Action item:
When you copy the entries, omit the images and keep every word as it is.
(Data for review)
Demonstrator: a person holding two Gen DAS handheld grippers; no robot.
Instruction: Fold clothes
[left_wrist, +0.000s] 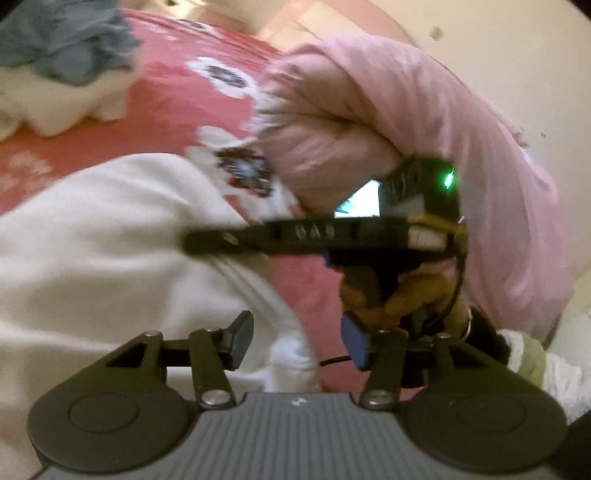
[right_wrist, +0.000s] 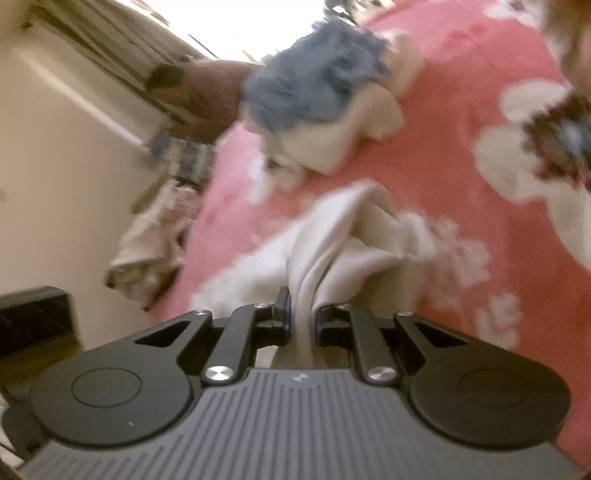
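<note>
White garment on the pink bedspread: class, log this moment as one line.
left tool open, empty | right tool shut on white garment | garment bunched on pink bedspread

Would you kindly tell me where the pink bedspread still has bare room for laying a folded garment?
Bare bedspread lies between the white garment and the blue-and-white clothes pile. It is crowded near the pink pillow, where the right claw reaches across.
</note>
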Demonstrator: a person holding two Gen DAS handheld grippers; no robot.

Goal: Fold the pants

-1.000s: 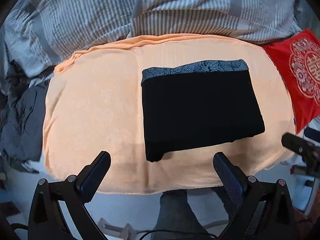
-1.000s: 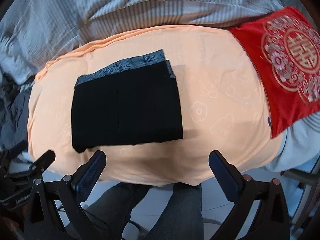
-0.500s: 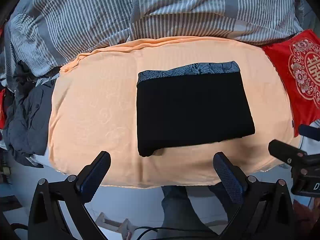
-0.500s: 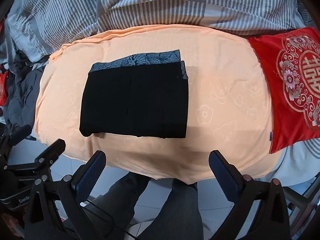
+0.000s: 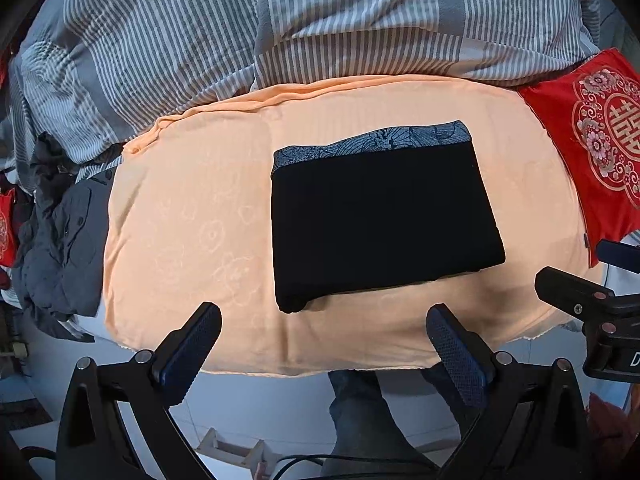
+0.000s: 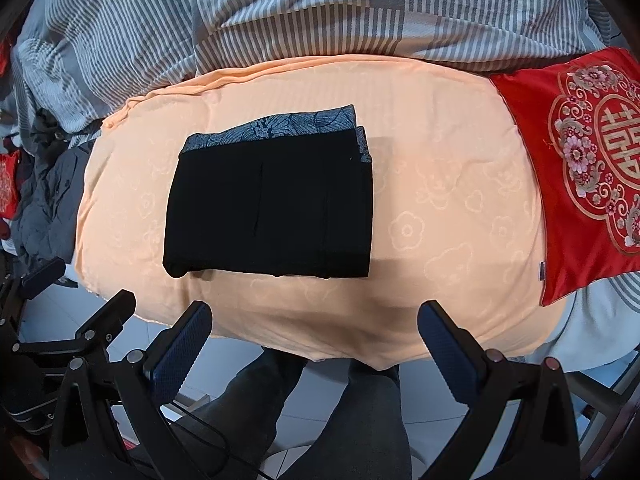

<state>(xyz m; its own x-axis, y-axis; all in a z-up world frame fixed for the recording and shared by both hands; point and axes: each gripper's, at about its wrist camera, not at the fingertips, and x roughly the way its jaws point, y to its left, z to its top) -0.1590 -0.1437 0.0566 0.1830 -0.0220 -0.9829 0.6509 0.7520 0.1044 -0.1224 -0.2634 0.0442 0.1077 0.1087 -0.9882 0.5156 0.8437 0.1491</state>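
Black pants point(image 5: 380, 220) folded into a flat rectangle sit mid-way on the peach towel-covered bed point(image 5: 192, 232), grey striped duvet point(image 5: 320, 20) behind, red embroidered cushion point(image 6: 580, 184) at the right edge. Left gripper point(image 5: 324, 340) and right gripper point(image 6: 314, 336) both spread wide, empty, over the near edge.

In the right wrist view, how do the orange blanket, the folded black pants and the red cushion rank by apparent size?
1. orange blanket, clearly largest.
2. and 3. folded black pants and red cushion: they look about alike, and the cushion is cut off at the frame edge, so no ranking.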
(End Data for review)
Your solution:
Demonstrator: a person holding two Gen DAS handheld grippers; no robot.
Instruction: Fold clothes
[left_wrist, +0.000s] 
[right_wrist, +0.000s] 
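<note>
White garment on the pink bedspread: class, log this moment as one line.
left tool open, empty | right tool shut on white garment | garment bunched on pink bedspread

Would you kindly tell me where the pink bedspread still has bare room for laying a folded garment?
Bare bedspread lies between the white garment and the blue-and-white clothes pile. It is crowded near the pink pillow, where the right claw reaches across.
</note>
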Demonstrator: a person holding two Gen DAS handheld grippers; no robot.

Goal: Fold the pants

-1.000s: 
-1.000s: 
-0.500s: 
-0.500s: 
+0.000s: 
+0.000s: 

<state>(xyz m; its own x-axis, y-axis; all in a z-up world frame fixed for the recording and shared by both hands; point and axes: each gripper's, at about its wrist camera, not at the fingertips, and x roughly the way its jaws point, y to its left, z to its top) -0.1590 -0.1437 0.0566 0.1830 -0.0220 -0.9829 0.6509 0.7520 0.1044 -0.1224 -0.2634 0.0442 0.1077 0.1087 -0.9882 0.5156 0.8437 0.1491</state>
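Black pants point(image 5: 380, 220) folded into a flat rectangle sit mid-way on the peach towel-covered bed point(image 5: 192, 232), grey striped duvet point(image 5: 320, 20) behind, red embroidered cushion point(image 6: 580, 184) at the right edge. Left gripper point(image 5: 324, 340) and right gripper point(image 6: 314, 336) both spread wide, empty, over the near edge.

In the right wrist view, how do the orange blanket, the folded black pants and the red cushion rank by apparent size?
1. orange blanket, clearly largest.
2. and 3. folded black pants and red cushion: they look about alike, and the cushion is cut off at the frame edge, so no ranking.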

This is the complete output.